存储内容为序列化后的session:test|s:4:"test";
不同处理器的格式不同,当不同页面使用了不同的处理器时,由于处理的Session序列化格式不同,就可能产生反序列化漏洞。
下面演示漏洞利用:
该页面中有类demo3,开启session,并用php处理器处理session。
通过session.php设置session,通过generate.php构造实例。
由于session.php与demo3.php采用的序列化处理器不同,我们可以构造“误导”处理器,达到漏洞利用的目的。
实例构造:
访问demo3.php成功创建了一个类demo3的实例。
四、PHAR利用
1、PHAR简介
PHAR (“Php ARchive”) 是PHP里类似于JAR的一种打包文件,在PHP 5.3 或更高版本中默认开启,这个特性使得 PHP也可以像 Java 一样方便地实现应用程序打包和组件化。一个应用程序可以打成一个 Phar 包,直接放到 PHP-FPM 中运行。
2、PHAR文件结构
PHAR文件由3或4个部分组成:
(1)stub //PHAR文件头
stub就是一个简单的php文件,最简文件头为:
<?php __HALT_COMPILER( );?>是可有可无的,若使用?>,则;与?>间至多一个空格。
文件头中必须包含__HALT_COMPILER();除此之外没有限制。

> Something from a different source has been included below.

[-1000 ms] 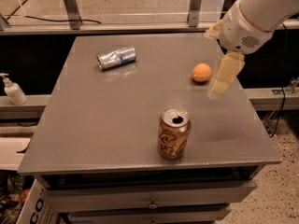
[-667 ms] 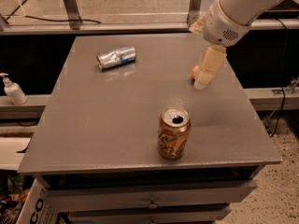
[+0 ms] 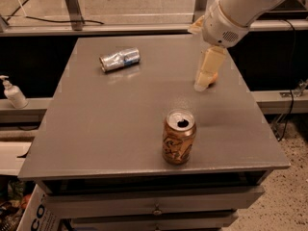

(PHP通过stub识别一个文件为PHAR文件,可以利用这点绕过文件上传检测)
(2)manifest describing the contents //PHAR文件描述该部分存储文件名、文件大小等信息,如下图所示。
图中标出的地方,存储了经serialize( )的Meta-data,有序列化过程必有反序列化过程,这就是我们的注入点。
(3)the file contents
PHAR文件内容
(4)[optional] a signature for verifying Phar integrity (phar file format only) //可选的签名部分,支持MD5和SHA1
3、攻击方法
2018年Black Hat研究院Sam Thomas的议题:
It’s a PHP unserialization vulnerability Jim, but not as we know it提供了一种新的php反序列化攻击姿势。PHAR文件的Meta-data可以是任何能够序列化的PHP对象,当PHAR文件被任何文件系统函数首次通过phar://协议解析时Meta-data部分会被反序列化,这个反序列化过程就是我们的攻击点,Meta-data部分填充payload。
漏洞利用条件:
在目标系统上投放一个装在payload的可访问的PHAR文件,通过文件系统函数利用phar://伪协议解析目标PHAR文件。
下面演示利用过程:
先创建一个PHAR文件。
注意:要将php.ini中的phar.readonly选项设置为Off,否则无法生成phar文件。
访问phar.php,在同目录下生成phar.phar文件。
箭头标出Meta-data部分,可以看到为序列化后结果。
输出了之前打包的phar文件中,test.txt文件内容,并成功实例化TestObject对象,调用了析构函数。
Because PHP only by stub portion of the file to determine whether PHAR file, we can add the file header, modify the suffix way to bypass the upload test.
Sample code:
That's all for today, hope to help all of us to learn, if you want to learn about other skills or tools, you can leave a message to us, we will try to meet the demands of everyone, small partners willing to go more in the way Network Security the better!